** Provided data **
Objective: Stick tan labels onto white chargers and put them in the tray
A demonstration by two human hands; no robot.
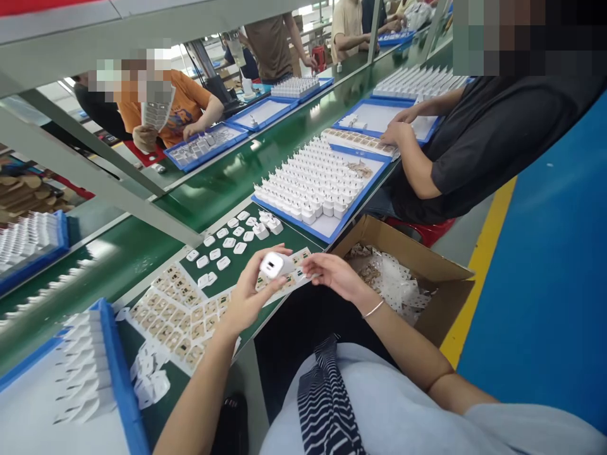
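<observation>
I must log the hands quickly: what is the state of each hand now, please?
Left hand: closed on the white charger shell.
Right hand: open, fingertips beside the shell, holding nothing visible.

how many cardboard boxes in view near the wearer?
1. An open cardboard box sits to the right of the hands, beside the green bench, with small bagged parts inside. The left hand holds a white charger shell. Others may be hidden under the bench.
</observation>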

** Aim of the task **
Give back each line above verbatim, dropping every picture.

** Answer space **
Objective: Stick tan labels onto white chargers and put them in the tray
A demonstration by two human hands; no robot.
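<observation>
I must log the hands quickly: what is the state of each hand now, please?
Left hand: closed on the white charger shell.
Right hand: open, fingertips beside the shell, holding nothing visible.

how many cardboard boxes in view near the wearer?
1. An open cardboard box sits to the right of the hands, beside the green bench, with small bagged parts inside. The left hand holds a white charger shell. Others may be hidden under the bench.
</observation>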

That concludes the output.